E essas interferências entre modelagens, podem ser verificadas em mais projetos, como o de elétrica x hidráulica, que teve a ducha eletrônica coincidindo com a tomada em cima.

Figura 41 – Interferência entre ducha eletrônica e tomada

Fonte: Autor

Figura 42 – Interferência entre as tubulações das redes de hidraúlica e elétrica

Fonte: Autor

E como supracitado, o Navisworks proporciona a interação e comunicação entre diversos projetos, porém, não é só análise de interferências em três dimensões que ele realiza, também pode-se fazer o chamado planejamento inteligente, conhecido no mundo BIM como o 4D.

Muitos definem essa quarta dimensão do BIM, como a fase de planejamento e gerenciamento, que neste trabalho, foi realizado por meio da união entre os softwares

MsProject e NavisWorks. Essa compatibilização ocorreu entre a inserção do projeto de gerenciamento da obra realizado no MsProject, para o NavisWorks, dessa forma foi inserido o fator tempo no planejamento.

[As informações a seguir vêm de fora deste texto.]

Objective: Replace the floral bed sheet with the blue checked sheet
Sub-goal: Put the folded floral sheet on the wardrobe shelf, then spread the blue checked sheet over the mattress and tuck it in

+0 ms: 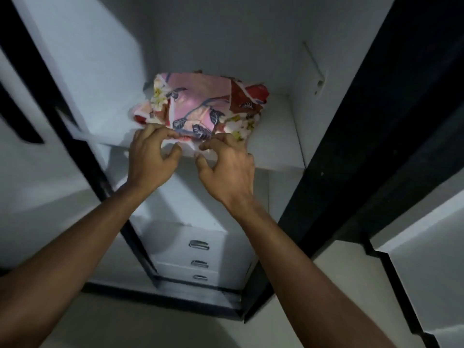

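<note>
Here, floral sheet [200,104] at shelf [276,136] edge.

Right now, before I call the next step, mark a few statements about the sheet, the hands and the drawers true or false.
1. The floral sheet lies folded on a wardrobe shelf. True.
2. Only one hand reaches it. False: the left hand and the right hand both curl their fingers on its front edge.
3. The drawers below carry three metal handles. True.
4. Those drawers stand pulled open. False: all look closed.
</note>
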`<act>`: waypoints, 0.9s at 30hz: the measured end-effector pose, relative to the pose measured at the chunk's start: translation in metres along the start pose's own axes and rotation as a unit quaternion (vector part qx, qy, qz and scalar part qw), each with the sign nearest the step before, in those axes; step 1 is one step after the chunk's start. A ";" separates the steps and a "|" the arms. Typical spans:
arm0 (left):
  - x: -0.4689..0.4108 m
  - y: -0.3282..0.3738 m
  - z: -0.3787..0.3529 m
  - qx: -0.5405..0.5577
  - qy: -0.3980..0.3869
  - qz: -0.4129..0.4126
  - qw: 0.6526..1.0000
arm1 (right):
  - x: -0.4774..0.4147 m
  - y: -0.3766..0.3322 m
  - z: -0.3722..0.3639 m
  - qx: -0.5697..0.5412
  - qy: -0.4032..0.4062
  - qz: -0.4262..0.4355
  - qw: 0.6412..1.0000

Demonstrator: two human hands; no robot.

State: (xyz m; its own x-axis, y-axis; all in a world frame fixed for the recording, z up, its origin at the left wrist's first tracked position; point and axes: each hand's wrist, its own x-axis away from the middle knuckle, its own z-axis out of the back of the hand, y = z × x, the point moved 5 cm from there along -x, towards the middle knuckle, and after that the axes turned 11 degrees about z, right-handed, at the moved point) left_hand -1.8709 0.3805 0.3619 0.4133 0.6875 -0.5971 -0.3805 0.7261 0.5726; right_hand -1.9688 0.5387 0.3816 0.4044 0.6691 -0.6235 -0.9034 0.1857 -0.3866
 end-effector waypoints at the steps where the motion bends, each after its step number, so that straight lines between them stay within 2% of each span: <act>1: 0.018 0.000 0.001 -0.013 -0.006 0.018 1.000 | 0.013 -0.002 0.001 -0.028 -0.014 0.010 0.999; 5: 0.106 0.013 -0.002 -0.045 -0.026 0.121 0.991 | 0.097 0.000 0.007 -0.155 -0.134 0.051 0.978; 7: 0.162 0.029 -0.017 -0.049 -0.058 0.176 0.981 | 0.154 0.014 0.018 -0.146 -0.198 0.082 0.966; 9: 0.223 0.046 -0.041 -0.063 -0.098 0.219 0.969 | 0.216 0.046 0.031 -0.127 -0.268 0.075 0.952; 12: 0.315 0.075 -0.089 -0.065 -0.177 0.273 0.944 | 0.304 0.118 0.048 -0.079 -0.358 0.005 0.930; 15: 0.392 0.119 -0.141 -0.106 -0.297 0.279 0.907 | 0.386 0.198 0.079 -0.065 -0.399 -0.118 0.907; 18: 0.448 0.174 -0.194 -0.117 -0.400 0.247 0.875 | 0.461 0.270 0.126 -0.056 -0.388 -0.254 0.884; 23: 0.511 0.280 -0.285 -0.117 -0.536 0.153 0.822 | 0.577 0.355 0.224 -0.072 -0.273 -0.472 0.835; 27: 0.569 0.371 -0.352 -0.127 -0.653 0.044 0.746 | 0.679 0.390 0.302 -0.073 -0.173 -0.613 0.767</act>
State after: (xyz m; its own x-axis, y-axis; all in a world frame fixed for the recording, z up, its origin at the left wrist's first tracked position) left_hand -2.0681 1.0443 0.0374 0.7673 0.2585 0.5869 -0.5302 0.7705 0.3538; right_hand -2.0895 1.2824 0.0131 0.8526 0.2114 0.4780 0.1614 0.7634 -0.6254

Foi realizado o dimensionamento dos projetos e as análises de interferências entre ambos, inserindo o fator real previsto para a execução da obra através do MsProject. E por meio dessa interoperabilidade, pôde-se não somente prever o prazo da obra, mas sim visualizar todas as etapas construtivas virtualmente no Navisworks.

Quando se inseriu o cronograma da obra por meio do MsProject, conforme Figura 43, pôde-se prever as etapas de execução e incluí-las no programa.

Figura 43 – Etapas do conograma da obra definidas

Fonte: Autor

5.1.7 Augin – Visualização dos projetos em realidade aumentada

Com os projetos executados e analisados, foram integrados a plataforma Augin para que pudesse ser visualizado a edificação em tamanho real, sem que precisasse ser realizado a obra. Sim, foi proposto a visualização da edificação pronta sem que ela estivesse concluída.